Fix some issues in API (#2902)

### What problem does this PR solve? Fix some issues in API ### Type of change - [x] Bug Fix (non-breaking change which fixes an issue) Co-authored-by: liuhua <10215101452@stu.ecun.edu.cn>
2026-01-30 23:26:36 +08:00 · 2024-10-21 14:29:06 +08:00
parent 609cfa7b5f
commit 1935c3be1a
12 changed files with 210 additions and 162 deletions
--- a/api/apps/sdk/doc.py
+++ b/api/apps/sdk/doc.py
@ -88,20 +88,20 @@ def upload(dataset_id, tenant_id):
 def update_doc(tenant_id, dataset_id, document_id):
    req = request.json
    if not KnowledgebaseService.query(id=dataset_id, tenant_id=tenant_id):
-        return get_error_data_result(retmsg='You do not own the dataset.')
+        return get_error_data_result(retmsg="You don't own the dataset.")
    doc = DocumentService.query(kb_id=dataset_id, id=document_id)
    if not doc:
-        return get_error_data_result(retmsg='The dataset not own the document.')
+        return get_error_data_result(retmsg="The dataset doesn't own the document.")
    doc = doc[0]
    if "chunk_count" in req:
        if req["chunk_count"] != doc.chunk_num:
-            return get_error_data_result(retmsg="Can't change chunk_count.")
+            return get_error_data_result(retmsg="Can't change `chunk_count`.")
    if "token_count" in req:
        if req["token_count"] != doc.token_num:
-            return get_error_data_result(retmsg="Can't change token_count.")
+            return get_error_data_result(retmsg="Can't change `token_count`.")
    if "progress" in req:
        if req['progress'] != doc.progress:
-            return get_error_data_result(retmsg="Can't change progress.")
+            return get_error_data_result(retmsg="Can't change `progress`.")

    if "name" in req and req["name"] != doc.name:
        if pathlib.Path(req["name"].lower()).suffix != pathlib.Path(doc.name.lower()).suffix:
@ -121,8 +121,8 @@ def update_doc(tenant_id, dataset_id, document_id):
            FileService.update_by_id(file.id, {"name": req["name"]})
    if "parser_config" in req:
        DocumentService.update_parser_config(doc.id, req["parser_config"])
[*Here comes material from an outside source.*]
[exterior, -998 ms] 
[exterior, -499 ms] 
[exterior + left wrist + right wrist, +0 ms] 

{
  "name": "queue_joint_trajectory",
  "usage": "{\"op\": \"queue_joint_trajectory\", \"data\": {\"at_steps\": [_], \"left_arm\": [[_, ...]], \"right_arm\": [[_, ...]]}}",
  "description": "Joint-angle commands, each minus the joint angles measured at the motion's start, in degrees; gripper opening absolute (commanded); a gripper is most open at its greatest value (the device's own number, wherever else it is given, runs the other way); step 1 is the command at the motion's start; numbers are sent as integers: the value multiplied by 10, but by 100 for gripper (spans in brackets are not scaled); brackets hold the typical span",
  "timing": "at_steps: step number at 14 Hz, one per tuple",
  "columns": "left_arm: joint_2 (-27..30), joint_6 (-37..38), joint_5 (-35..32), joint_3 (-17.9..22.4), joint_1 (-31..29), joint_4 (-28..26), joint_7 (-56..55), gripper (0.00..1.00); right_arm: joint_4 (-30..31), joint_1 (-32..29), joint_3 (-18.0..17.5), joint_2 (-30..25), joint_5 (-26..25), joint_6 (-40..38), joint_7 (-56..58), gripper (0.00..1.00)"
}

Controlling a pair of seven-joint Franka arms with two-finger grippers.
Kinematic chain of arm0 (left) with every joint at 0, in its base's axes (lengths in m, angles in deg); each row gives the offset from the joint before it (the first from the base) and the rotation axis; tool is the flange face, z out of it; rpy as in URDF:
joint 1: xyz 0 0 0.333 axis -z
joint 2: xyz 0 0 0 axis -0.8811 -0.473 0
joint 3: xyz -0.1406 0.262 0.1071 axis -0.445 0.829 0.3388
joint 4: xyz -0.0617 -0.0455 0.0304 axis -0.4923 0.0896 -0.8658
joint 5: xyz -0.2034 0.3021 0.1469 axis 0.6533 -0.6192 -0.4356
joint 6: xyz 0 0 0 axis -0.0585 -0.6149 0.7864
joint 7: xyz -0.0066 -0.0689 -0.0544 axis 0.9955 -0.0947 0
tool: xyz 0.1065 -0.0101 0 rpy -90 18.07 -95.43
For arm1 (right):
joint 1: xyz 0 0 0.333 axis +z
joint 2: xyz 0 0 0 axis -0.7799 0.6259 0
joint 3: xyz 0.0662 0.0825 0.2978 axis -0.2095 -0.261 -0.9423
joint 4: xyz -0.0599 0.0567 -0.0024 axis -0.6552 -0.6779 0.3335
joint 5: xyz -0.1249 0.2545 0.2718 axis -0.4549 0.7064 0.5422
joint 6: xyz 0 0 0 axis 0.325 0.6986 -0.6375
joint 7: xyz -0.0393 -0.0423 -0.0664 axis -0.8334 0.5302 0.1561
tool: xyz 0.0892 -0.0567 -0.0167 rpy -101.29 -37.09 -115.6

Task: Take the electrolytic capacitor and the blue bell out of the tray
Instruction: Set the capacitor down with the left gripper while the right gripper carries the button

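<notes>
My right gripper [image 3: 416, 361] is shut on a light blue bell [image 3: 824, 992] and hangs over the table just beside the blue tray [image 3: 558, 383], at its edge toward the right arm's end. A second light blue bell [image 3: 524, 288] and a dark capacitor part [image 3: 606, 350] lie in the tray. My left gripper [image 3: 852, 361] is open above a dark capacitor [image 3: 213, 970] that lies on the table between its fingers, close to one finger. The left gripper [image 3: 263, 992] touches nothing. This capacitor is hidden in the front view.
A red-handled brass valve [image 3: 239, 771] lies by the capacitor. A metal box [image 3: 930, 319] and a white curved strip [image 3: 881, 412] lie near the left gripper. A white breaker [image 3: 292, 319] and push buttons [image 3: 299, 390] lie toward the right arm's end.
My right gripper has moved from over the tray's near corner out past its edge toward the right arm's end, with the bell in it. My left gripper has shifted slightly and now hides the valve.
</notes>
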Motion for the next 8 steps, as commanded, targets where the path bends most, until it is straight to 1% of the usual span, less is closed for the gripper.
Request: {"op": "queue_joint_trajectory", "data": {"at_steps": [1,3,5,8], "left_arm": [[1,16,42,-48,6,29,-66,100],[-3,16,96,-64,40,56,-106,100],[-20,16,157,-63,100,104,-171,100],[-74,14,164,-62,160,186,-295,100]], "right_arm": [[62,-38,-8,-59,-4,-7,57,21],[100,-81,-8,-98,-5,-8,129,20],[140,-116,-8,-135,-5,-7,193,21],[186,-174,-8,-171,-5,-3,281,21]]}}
-    if "parser_method" in req:
-        if doc.parser_id.lower() == req["parser_method"].lower():
+    if "chunk_method" in req:
+        if doc.parser_id.lower() == req["chunk_method"].lower():
                return get_result()

        if doc.type == FileType.VISUAL or re.search(
@ -130,7 +130,7 @@ def update_doc(tenant_id, dataset_id, document_id):
            return get_error_data_result(retmsg="Not supported yet!")

        e = DocumentService.update_by_id(doc.id,
-                                         {"parser_id": req["parser_method"], "progress": 0, "progress_msg": "",
+                                         {"parser_id": req["chunk_method"], "progress": 0, "progress_msg": "",
                                          "run": TaskStatus.UNSTART.value})
        if not e:
            return get_error_data_result(retmsg="Document not found!")
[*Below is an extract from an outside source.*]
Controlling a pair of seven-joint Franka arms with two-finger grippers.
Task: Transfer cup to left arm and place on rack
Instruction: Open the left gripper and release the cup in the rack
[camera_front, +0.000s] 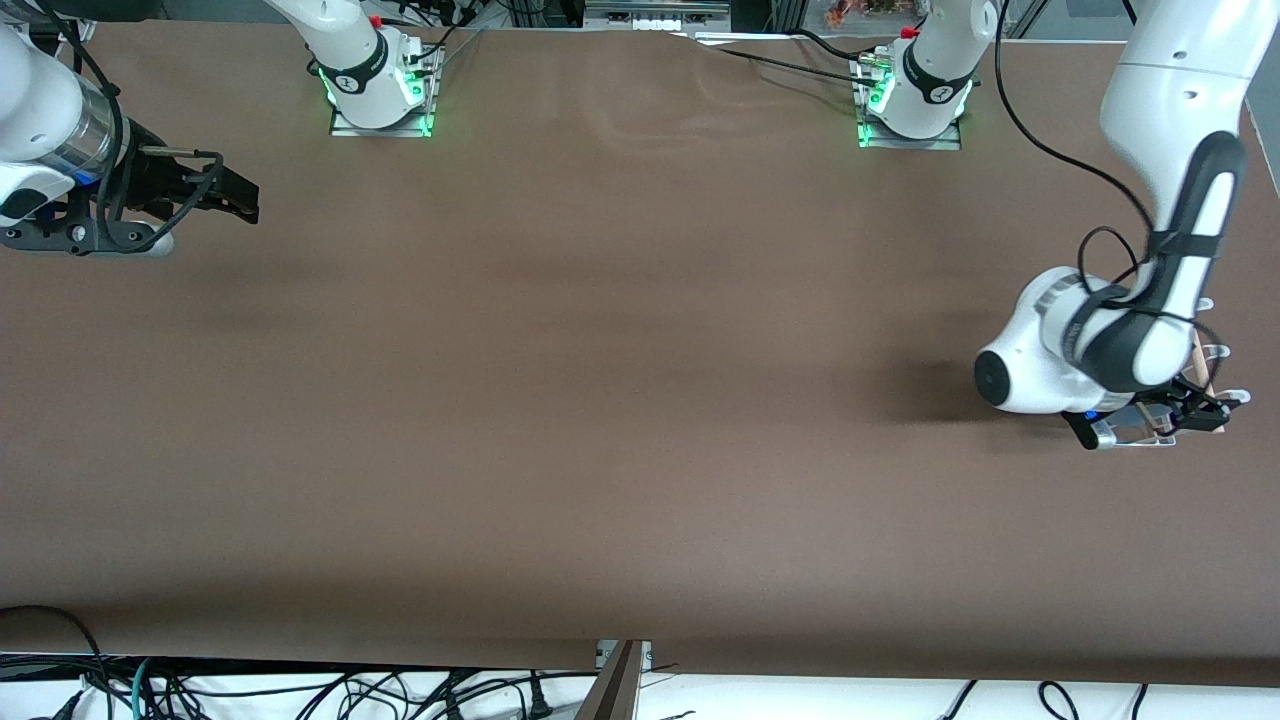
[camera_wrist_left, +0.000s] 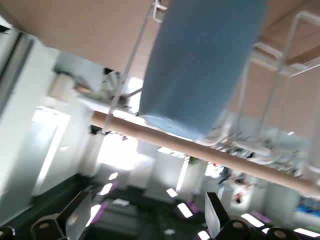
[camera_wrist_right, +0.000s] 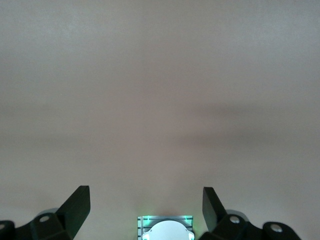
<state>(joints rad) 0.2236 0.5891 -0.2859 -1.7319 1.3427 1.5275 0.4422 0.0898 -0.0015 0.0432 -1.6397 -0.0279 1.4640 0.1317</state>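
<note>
In the left wrist view the light-blue cup (camera_wrist_left: 200, 65) rests among the white wire prongs of the rack (camera_wrist_left: 280, 75), next to the rack's wooden rod (camera_wrist_left: 200, 150). My left gripper (camera_wrist_left: 145, 210) is open, and its fingers (camera_wrist_left: 75, 220) stand apart from the cup. In the front view the left gripper (camera_front: 1195, 410) is low over the rack (camera_front: 1215, 352) at the left arm's end of the table. The arm hides the cup there. My right gripper (camera_front: 245, 200) waits open and empty over the right arm's end of the table, and the right wrist view (camera_wrist_right: 146, 200) shows only bare table under it.
The brown table (camera_front: 620, 400) spans the front view. The two arm bases (camera_front: 380, 90) (camera_front: 915, 100) stand along its farther edge. The right arm's base also shows in the right wrist view (camera_wrist_right: 165, 230). Cables (camera_front: 300, 690) lie below the table's nearer edge.
</note>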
@ -196,7 +196,7 @@ def list_docs(dataset_id, tenant_id):
            "chunk_num": "chunk_count",
            "kb_id": "knowledgebase_id",
            "token_num": "token_count",
-            "parser_id": "parser_method"
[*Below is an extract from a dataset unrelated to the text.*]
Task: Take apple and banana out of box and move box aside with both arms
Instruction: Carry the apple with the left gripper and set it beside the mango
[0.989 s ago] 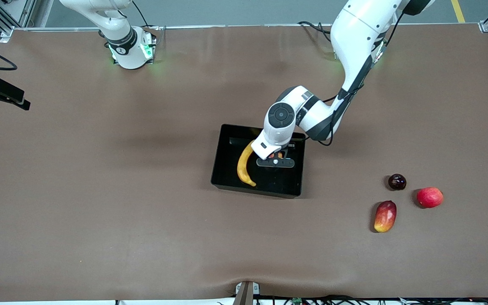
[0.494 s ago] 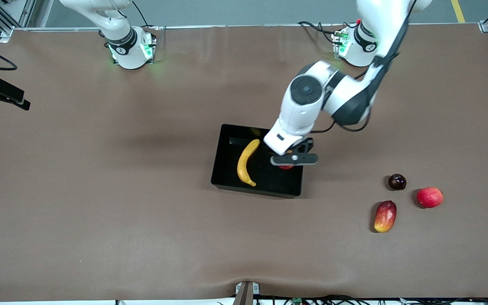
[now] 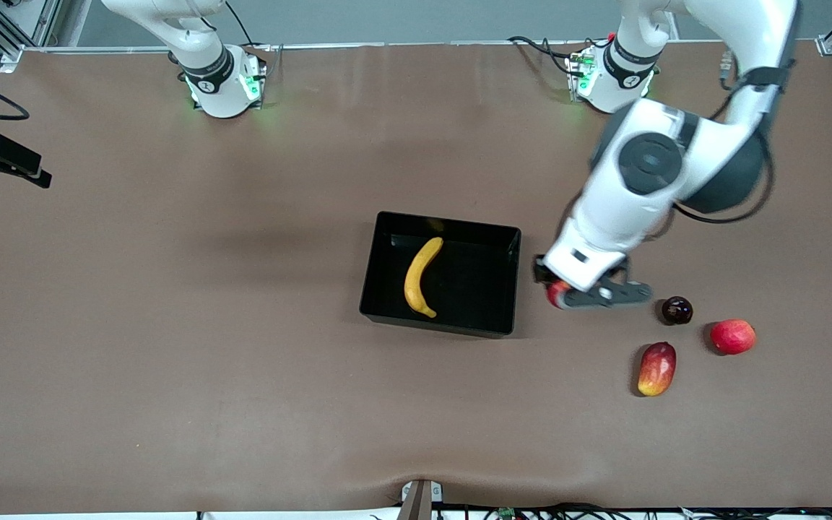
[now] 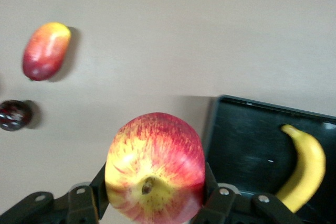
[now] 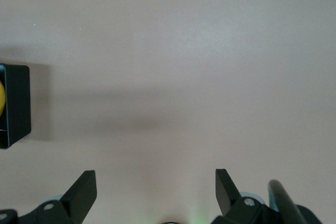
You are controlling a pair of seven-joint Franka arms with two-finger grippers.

+            "parser_id": "chunk_method"
        }
        renamed_doc = {}
        for key, value in doc.items():
@ -213,7 +213,7 @@ def delete(tenant_id,dataset_id):
        return get_error_data_result(retmsg=f"You don't own the dataset {dataset_id}. ")
    req = request.json
    if not req.get("ids"):
-        return get_error_data_result(retmsg="ids is required")
+        return get_error_data_result(retmsg="`ids` is required")
    doc_ids = req["ids"]
    root_folder = FileService.get_root_folder(tenant_id)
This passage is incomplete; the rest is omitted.